『まんがタイムオリジナル』2017年5月号、一昨日の続きです。
『北斎のむすめ。』、遊女の恋について、一端の決着などついたのかな、そう思っていたら、まだまだ続きますよ。吉野には好きな人がいる。その男に足抜けをもちかけられて、ああ、あぶない。だって、一緒に逃げようって手紙をもらって、それを足抜けとすぐに気づけない子ですよ。世間知らず。生活力もない。はたして吉原を抜けてやっていけるのか。さらには逃亡失敗したら重罪。これ、ほんとだったら、とりわけ高尾、絶対やめるよういうところだったんだろうな。しかし前回の栄の絵、砧打ちがために考えも変わっているのか。はたしてこの足抜けどうなる。栄が女であることを知ったことも吉野の背を押すこととなって、え? でも失敗? え、どうなんの? ほんと、これ、なんかひやひやさせられる展開ですよ。酷いことになったらいやですよ。
『ゆとりの町長』、高校生をターゲットにしていく。とりあえずの方策が決まったわけですが、ゆとりの人となり知られてるところだと逆に不利とか、でもってクレープ屋台とかはじめちゃって、しかも本末転倒になりかかるっていうね。でも、こうした紆余曲折のはてに、高校生だった時の自分の気持ちにゆきあたった。下校中の高校生のグチを聞いて、そうだ、自分も感じていた不満をすくいあげていこう。これ、実際、大切だよなあ。とりわけ地方行政とかだと、こうした不満をすくいあげて、暮らしやすい町にしていくことが求められるわけで、まずは高校生から。続いてさらに上の世代へ、という風に持っていくのかな? でもここで問題が投票率。ああー、結構シビアな話でありますなあ。そうですよ、ほんと、リアルがここにあるなあ。

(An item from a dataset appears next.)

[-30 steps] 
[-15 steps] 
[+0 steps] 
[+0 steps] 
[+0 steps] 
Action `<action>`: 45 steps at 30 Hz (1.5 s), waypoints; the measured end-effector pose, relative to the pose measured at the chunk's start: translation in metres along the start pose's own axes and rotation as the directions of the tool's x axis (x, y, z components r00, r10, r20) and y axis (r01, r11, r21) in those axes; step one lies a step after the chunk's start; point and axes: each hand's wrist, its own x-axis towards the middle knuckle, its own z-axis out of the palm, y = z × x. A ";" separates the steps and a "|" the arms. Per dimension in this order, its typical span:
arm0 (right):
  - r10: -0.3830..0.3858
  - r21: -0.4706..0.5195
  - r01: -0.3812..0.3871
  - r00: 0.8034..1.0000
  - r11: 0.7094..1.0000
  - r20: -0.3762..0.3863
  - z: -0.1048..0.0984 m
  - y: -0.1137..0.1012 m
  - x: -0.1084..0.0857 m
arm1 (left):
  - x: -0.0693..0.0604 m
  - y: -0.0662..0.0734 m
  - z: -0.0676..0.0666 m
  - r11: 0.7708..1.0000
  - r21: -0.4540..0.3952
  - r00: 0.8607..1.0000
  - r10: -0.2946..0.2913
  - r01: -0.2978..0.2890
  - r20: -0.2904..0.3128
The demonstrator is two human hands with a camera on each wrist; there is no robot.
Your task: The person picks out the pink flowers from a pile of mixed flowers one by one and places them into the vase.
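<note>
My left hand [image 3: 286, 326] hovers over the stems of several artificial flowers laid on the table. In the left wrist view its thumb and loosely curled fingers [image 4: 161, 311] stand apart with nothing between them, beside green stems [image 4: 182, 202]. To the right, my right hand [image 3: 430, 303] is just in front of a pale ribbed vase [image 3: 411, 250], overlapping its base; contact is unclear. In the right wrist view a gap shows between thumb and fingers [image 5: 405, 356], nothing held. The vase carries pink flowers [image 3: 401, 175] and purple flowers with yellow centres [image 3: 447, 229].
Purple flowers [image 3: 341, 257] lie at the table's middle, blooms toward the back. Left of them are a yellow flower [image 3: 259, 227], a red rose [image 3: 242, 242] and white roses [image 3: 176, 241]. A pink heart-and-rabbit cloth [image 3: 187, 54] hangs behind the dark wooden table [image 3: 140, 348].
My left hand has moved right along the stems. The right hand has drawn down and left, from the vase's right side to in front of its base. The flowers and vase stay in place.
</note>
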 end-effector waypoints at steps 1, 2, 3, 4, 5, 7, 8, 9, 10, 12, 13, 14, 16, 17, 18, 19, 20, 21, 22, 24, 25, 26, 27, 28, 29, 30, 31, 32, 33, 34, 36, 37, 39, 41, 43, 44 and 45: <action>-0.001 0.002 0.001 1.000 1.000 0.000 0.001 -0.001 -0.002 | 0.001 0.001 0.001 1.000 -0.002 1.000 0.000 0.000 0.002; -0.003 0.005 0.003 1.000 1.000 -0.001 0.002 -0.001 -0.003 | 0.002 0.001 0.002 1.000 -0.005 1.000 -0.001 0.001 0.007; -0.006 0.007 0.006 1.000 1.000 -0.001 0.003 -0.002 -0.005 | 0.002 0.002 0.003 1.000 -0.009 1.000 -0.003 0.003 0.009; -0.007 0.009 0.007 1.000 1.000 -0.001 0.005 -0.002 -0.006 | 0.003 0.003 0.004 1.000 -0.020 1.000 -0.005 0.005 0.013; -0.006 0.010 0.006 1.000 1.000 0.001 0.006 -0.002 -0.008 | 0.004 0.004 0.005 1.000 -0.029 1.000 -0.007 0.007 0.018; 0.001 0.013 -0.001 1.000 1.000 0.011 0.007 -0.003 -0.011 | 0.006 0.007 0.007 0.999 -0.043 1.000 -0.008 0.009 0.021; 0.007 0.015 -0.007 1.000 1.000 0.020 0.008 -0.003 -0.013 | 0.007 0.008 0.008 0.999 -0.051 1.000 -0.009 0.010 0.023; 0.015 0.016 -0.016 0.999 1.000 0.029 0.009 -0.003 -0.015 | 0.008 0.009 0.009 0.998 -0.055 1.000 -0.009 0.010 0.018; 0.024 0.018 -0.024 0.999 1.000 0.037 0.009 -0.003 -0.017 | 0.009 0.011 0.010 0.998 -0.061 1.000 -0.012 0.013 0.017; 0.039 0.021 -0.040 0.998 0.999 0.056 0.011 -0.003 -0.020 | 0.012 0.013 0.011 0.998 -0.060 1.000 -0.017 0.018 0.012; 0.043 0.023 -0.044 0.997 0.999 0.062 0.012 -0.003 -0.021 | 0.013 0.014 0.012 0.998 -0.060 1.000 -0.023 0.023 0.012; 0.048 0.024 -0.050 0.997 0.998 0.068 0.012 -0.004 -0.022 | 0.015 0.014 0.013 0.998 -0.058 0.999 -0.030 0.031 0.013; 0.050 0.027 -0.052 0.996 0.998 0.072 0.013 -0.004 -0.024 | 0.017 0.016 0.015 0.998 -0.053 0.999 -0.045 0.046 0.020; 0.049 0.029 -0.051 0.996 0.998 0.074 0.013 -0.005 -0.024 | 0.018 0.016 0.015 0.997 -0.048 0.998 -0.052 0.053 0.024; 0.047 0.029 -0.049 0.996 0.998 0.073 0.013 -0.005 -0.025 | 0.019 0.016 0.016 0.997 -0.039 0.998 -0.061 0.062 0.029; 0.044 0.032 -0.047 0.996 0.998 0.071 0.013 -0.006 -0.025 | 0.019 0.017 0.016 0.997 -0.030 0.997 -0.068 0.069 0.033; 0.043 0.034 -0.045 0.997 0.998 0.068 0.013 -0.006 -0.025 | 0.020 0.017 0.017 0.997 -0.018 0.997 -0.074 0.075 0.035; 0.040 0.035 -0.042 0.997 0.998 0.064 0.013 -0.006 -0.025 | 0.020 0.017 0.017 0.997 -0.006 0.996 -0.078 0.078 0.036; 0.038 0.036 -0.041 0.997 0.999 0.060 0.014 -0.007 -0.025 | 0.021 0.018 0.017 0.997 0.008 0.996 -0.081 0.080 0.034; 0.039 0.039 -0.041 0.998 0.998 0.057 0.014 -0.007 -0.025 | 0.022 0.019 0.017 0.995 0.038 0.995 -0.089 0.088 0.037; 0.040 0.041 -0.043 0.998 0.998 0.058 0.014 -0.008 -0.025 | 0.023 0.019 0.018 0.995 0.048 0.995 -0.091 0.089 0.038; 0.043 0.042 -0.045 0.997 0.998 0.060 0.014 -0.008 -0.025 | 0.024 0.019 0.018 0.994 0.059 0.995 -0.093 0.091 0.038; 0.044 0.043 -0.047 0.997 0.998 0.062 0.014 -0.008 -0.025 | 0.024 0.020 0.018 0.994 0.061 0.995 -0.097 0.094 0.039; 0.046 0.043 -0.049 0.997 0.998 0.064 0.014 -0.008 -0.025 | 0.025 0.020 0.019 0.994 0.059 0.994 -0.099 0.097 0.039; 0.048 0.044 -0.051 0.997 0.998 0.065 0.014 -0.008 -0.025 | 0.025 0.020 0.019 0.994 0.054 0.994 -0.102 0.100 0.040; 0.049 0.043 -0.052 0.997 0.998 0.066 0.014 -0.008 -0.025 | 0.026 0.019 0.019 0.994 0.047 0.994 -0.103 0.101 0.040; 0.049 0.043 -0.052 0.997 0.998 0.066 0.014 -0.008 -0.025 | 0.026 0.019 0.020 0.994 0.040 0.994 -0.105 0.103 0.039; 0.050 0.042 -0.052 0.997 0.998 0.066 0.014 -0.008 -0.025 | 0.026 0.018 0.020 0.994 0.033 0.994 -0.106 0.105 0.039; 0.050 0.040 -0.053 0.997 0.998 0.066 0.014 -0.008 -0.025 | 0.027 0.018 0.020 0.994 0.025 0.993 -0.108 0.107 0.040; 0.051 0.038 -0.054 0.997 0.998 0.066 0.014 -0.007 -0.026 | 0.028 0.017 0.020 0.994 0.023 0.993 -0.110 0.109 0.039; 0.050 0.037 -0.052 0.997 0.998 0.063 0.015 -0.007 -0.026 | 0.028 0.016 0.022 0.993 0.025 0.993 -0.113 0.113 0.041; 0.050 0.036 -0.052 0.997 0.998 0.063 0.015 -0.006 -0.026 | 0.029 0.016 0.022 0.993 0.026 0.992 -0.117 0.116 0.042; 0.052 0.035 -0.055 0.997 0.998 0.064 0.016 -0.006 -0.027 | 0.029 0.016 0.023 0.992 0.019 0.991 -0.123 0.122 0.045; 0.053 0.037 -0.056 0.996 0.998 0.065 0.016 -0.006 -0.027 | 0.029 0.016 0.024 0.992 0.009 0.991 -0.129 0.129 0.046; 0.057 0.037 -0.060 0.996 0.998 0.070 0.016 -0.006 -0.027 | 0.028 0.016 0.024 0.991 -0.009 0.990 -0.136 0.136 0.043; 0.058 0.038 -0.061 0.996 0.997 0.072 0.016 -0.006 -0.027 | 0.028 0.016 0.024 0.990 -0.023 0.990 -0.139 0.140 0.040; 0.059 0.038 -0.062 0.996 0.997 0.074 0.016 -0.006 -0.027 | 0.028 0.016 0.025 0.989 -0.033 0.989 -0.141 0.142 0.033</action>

『ぎんぶら』は冒険ファンタジーっぽさ満載の星、という触れ込みで売ってる? デモフェイントが舞台。ひどい名前! そうか、フェイントなんだ。というわけで、のっけからドラゴンがフェイント。でも実力派。伝説の木の実と思わせて、道の駅で苗木を売ってる。しかもわりと安い。その上、これが木でなくてキノコ。いやもう、期待をはずしていきますよってスタンスが光ります。気象条件同じなのにあそこ一本きりなワケないでしょーが。正論も光ります。これ、こういう正論というか常識というかの枠組みをきちんと意識して、そのギリギリのところでくすぐるってやり方がうまいんだろうなあ。大きく広げて常識のタガで締めるパターンもあれば、常識にとらわれてる読者の意識を、実はそうじゃないんだよーって引っくり返してみたりと、その手法は変幻自在。ほんと、うまい作家だと思いますよ。
『歌詠みもみじ』はお花見です。お父さん場所取り、しかもなかなか合流できず、孤独にくじけそうになってるのがおかしい。このお父さん、いつもどおりのポジションだなあ、みたいにも思いますよね。そしてまりなも風物詩。酷い花粉症。ああ、ゴーグルしてもなおだらだらなのかあ。鼻もまっかじゃん。ほんと、大変だと思います。花よりもお弁当の話に夢中になったり、これは定番な感じ。そして花いかだ。その風流を父思えば、娘たちはコップ手にして拾いにいって、粋じゃないよーって、これ面白かったなあ。この空気感、とてもいい。でもってもみじ、この子のこういう風にはしゃぐ姿? なかなかに愛らしくてよかったです。お酒飲むとぱたんと寝てしまうママさん。千恵は厳しくなるって、未成年なのに飲んじゃった!? と思ったら、なるほど奈良漬けでも酔うたちでございます。落語の世界だ。ええ、今風な話あり、落語思わせるような展開もあり、その幅がいいんだなあ。片付けをさぼろうとするもみじもナイス。なんかまりあと父上、春の貧乏くじ組でしたね。